**Required action**
Write each line exactly as it stands, from the line containing "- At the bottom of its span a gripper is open" through the end of the data.
:::
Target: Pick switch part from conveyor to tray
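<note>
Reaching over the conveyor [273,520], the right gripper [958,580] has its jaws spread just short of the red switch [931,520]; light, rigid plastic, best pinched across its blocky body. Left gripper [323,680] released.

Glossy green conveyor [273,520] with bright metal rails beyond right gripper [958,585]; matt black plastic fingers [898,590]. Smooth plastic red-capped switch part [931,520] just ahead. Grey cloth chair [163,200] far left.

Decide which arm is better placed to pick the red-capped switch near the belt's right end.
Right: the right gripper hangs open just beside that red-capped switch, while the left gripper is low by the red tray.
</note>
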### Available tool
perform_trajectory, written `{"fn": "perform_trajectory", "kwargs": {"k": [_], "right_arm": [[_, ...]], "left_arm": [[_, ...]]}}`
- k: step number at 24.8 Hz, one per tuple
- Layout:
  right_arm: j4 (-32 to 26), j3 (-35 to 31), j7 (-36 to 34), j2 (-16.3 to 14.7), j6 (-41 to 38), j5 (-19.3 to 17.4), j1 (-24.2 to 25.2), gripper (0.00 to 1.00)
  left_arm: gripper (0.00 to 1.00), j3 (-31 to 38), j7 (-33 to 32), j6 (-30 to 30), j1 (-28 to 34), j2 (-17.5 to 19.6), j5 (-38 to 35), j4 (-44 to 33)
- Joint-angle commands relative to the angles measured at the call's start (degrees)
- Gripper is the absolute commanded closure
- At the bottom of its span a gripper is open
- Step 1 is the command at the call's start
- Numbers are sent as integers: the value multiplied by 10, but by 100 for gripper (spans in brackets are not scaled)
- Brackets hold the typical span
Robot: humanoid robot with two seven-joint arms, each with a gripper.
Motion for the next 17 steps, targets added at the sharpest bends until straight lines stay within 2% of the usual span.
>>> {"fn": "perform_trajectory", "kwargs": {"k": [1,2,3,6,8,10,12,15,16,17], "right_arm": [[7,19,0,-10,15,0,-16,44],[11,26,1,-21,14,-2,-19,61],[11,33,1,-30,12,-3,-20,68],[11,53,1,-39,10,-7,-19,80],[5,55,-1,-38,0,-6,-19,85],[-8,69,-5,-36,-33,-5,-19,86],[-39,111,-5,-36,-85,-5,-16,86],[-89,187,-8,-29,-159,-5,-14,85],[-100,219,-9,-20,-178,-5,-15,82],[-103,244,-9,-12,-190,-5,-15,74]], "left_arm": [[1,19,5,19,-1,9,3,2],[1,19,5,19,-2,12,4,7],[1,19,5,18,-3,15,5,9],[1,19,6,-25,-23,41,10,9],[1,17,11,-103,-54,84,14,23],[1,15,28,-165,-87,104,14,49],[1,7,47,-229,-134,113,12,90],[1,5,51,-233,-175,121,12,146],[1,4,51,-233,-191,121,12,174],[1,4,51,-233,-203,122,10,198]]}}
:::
**Task answer**
- At the bottom of its span a gripper is open
- Step 1 is the command at the call's start
- Numbers are sent as integers: the value multiplied by 10, but by 100 for gripper (spans in brackets are not scaled)
- Brackets hold the typical span
Robot: humanoid robot with two seven-joint arms, each with a gripper.
Motion for the next 17 steps, targets added at the sharpest bends until straight lines stay within 2% of the usual span.
>>> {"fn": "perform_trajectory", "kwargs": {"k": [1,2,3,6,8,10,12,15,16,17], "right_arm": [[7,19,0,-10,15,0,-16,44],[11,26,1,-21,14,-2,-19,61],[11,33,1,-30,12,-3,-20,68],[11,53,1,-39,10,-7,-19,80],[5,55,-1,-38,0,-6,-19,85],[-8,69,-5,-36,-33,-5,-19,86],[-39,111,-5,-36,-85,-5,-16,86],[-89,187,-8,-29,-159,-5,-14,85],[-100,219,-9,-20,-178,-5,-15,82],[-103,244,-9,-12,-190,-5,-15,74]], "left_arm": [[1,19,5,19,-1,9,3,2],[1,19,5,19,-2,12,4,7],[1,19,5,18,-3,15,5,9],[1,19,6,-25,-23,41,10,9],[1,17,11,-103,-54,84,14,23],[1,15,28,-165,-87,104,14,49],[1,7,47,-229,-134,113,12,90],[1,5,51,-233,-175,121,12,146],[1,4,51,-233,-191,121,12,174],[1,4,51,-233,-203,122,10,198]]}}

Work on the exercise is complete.